A Comprehensive Overview of Large Language Models (LLMs) for Cyber Defences: Opportunities and Directions
Mohammed Hassanin, Nour Moustafa
TL;DR
This paper addresses the problem of understanding how large language models can enhance cyber defence across multiple domains. It adopts a comprehensive survey and taxonomy approach to organize LLM-based methods into threat intelligence, vulnerability assessment, network security, privacy preservation, awareness, and automation, including ethical considerations. The main contributions are a structured synthesis of representative works (e.g., PentestGPT, CAN-BERT, KnowPhish, LLM-TikG) and a critical analysis of strengths, limitations, and open challenges such as data scarcity, real-time constraints, and privacy risks. The findings highlight that LLMs offer significant gains in information processing, threat forecasting, and automated response, but demand careful governance, domain-specific customization, and robust privacy and security safeguards to be practically deployed. The practical impact lies in guiding researchers and practitioners toward responsible, scalable integration of LLMs into cyber security operations, training, and policy development.
Abstract
The recent progression of Large Language Models (LLMs) has witnessed great success in the fields of data-centric applications.

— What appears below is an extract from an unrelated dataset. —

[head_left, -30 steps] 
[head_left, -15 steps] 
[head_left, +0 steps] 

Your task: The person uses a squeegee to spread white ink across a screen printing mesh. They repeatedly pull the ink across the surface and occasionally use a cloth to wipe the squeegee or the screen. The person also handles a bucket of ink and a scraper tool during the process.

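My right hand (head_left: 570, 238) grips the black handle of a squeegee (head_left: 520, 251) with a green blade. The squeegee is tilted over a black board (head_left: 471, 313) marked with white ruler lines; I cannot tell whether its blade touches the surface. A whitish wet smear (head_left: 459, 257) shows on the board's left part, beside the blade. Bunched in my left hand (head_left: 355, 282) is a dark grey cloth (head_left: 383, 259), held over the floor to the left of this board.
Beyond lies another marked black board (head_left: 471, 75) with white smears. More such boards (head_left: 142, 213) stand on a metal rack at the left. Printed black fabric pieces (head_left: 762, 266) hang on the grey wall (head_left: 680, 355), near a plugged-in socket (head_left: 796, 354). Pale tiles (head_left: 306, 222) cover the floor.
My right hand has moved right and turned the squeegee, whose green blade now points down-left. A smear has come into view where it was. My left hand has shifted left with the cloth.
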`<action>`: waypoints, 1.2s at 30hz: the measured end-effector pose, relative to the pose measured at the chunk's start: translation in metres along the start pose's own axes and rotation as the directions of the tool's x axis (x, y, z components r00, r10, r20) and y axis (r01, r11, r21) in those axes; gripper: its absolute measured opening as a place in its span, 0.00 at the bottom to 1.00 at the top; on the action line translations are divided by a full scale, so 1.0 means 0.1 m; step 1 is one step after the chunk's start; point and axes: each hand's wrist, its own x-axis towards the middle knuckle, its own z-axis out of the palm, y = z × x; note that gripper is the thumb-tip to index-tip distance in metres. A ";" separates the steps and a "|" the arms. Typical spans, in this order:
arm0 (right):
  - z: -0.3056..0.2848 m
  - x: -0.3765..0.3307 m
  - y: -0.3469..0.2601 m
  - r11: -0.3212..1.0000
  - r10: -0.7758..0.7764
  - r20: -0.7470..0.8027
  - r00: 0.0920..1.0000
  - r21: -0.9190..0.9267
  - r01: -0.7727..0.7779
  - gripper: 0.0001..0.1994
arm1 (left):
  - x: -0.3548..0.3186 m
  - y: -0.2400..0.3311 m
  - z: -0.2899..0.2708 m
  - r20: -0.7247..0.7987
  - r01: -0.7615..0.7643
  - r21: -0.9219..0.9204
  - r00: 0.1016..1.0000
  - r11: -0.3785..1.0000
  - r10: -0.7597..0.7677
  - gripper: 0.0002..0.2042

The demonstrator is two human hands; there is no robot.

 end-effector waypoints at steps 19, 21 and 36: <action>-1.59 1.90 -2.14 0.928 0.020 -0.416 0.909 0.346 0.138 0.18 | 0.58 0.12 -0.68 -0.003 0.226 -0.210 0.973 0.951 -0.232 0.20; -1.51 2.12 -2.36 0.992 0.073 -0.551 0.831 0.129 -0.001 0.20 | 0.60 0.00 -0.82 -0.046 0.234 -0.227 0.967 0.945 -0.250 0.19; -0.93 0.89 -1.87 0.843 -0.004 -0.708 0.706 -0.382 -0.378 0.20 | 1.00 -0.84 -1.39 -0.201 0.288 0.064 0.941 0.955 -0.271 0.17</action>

LLMs trained on massive textual datasets showed ability to encode not only context but also ability to provide powerful comprehension to downstream tasks. Interestingly, Generative Pre-trained Transformers utilised this ability to bring AI a step closer to human being replacement in at least datacentric applications. Such power can be leveraged to identify anomalies of cyber threats, enhance incident response, and automate routine security operations. We provide an overview for the recent activities of LLMs in cyber defence sections, as well as categorization for the cyber defence sections such as threat intelligence, vulnerability assessment, network security, privacy preserving, awareness and training, automation, and ethical guidelines. Fundamental concepts of the progression of LLMs from Transformers, Pre-trained Transformers, and GPT is presented. Next, the recent works of each section is surveyed with the related strengths and weaknesses. A special section about the challenges and directions of LLMs in cyber security is provided. Finally, possible future research directions for benefiting from LLMs in cyber security is discussed.